So how can we effectively support our children through these often loud and thrashing meltdowns?
1. Be empathetic
Empathy means listening and acknowledging their struggle without judgment.
Expressing emotions in a healthy way — whether through tears, wailing, playing, or journaling — is good for all people, even if these emotions feel overwhelming in their magnitude.
Our job is to gently guide our kids and give them the tools to express themselves in a way that doesn’t hurt their body or others.
When we empathize with our kids and validate their experience, they feel heard.
Everyone wants to feel heard, especially a person who frequently feels misunderstood and a little out of step with others.
2. Make them feel safe and loved
Sometimes our children are so lost in their emotions that they can’t hear us.
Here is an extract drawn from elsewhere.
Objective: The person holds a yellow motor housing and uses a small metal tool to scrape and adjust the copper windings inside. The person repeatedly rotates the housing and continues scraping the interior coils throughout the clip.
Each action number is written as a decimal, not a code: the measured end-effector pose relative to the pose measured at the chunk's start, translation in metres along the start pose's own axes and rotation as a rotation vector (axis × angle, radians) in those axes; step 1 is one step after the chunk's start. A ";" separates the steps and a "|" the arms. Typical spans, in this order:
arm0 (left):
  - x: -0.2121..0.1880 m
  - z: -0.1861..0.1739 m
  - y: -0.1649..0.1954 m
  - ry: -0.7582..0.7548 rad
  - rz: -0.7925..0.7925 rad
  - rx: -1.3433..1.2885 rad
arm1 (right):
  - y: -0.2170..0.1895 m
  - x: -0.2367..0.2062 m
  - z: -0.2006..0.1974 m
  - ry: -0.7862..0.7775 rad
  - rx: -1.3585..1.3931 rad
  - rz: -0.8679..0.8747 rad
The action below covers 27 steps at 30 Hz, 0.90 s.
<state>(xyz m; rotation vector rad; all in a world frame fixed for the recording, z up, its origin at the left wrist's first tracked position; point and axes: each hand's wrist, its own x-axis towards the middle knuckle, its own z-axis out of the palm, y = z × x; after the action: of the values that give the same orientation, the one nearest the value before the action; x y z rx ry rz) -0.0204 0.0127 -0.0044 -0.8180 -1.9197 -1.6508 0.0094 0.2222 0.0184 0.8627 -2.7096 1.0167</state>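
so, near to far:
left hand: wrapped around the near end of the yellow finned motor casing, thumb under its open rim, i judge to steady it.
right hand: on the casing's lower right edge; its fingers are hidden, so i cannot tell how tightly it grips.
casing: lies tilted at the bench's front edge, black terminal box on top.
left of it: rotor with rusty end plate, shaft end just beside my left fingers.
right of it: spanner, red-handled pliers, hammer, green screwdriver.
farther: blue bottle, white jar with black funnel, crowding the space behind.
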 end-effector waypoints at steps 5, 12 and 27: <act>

In these situations, all we need to do is simply sit with or be near them.
Many times, we try to talk them down from their panic, but it’s often a waste of breath when a child is in the throes of a meltdown.
What we can do is let them know that they’re safe and loved. We do this by staying as near to them as they’re comfortable with.
I’ve lost track of the times that I’ve witnessed a crying child be told that they can only come out of a secluded space once they stop melting down.
This can send the message to the child that they don’t deserve to be around the people that love them when they’re having a hard time. Obviously, this isn’t our intended message to our kids.
So, we can show them we’re there for them by staying close.
3. Eliminate punishments
Punishments can make children feel shame, anxiety, fear, and resentment.
An autistic kid can’t control their meltdowns, so they shouldn’t be punished for them.
Instead, they should be allowed the space and freedom to cry loudly with a parent there, letting them know they’re supported.
4. Focus on your child, not staring bystanders
Meltdowns for any child can get noisy, but they tend to go to a whole other level of loud when it’s an autistic child.
These outbursts can feel embarrassing to parents when we’re in public and everyone is staring at us.
We feel the judgment from some saying, “I’d never let my kid act like that.”
Or worse, we feel like our deepest fears are validated: People think we’re failing at this whole parenting thing.
Next time you find yourself in this public display of chaos, ignore the judgmental looks, and quiet down that fearful inner voice saying you’re not enough. Remember that the person who is struggling and needs your support the most is your child.
5. Break out your sensory toolkit
Keep a few sensory tools or toys in your car or bag. You can offer these to your kid when their mind is overwhelmed.
Kids have different favorites, but some common sensory tools include weighted lap pads, noise-cancelling headphones, sunglasses, and fidget toys.
Don’t force these on your child when they’re melting down, but if they choose to use them, these products can often help them calm down.
6. Teach them coping strategies once they’re calm
There isn’t much we can do during a meltdown as far as trying to teach our children coping tools, but when they’re in a peaceful and rested frame of mind, we can definitely work on emotional regulation together.
My son responds really well to nature walks, practicing yoga daily (his favorite is Cosmic Kids Yoga), and deep breathing.
These coping strategies will help them calm down — perhaps before a meltdown — even when you aren’t around.
Empathy is at the heart of all of these steps to dealing with an autistic meltdown.
When we look at our child’s behavior as a form of communication, it helps us view them as struggling instead of being defiant.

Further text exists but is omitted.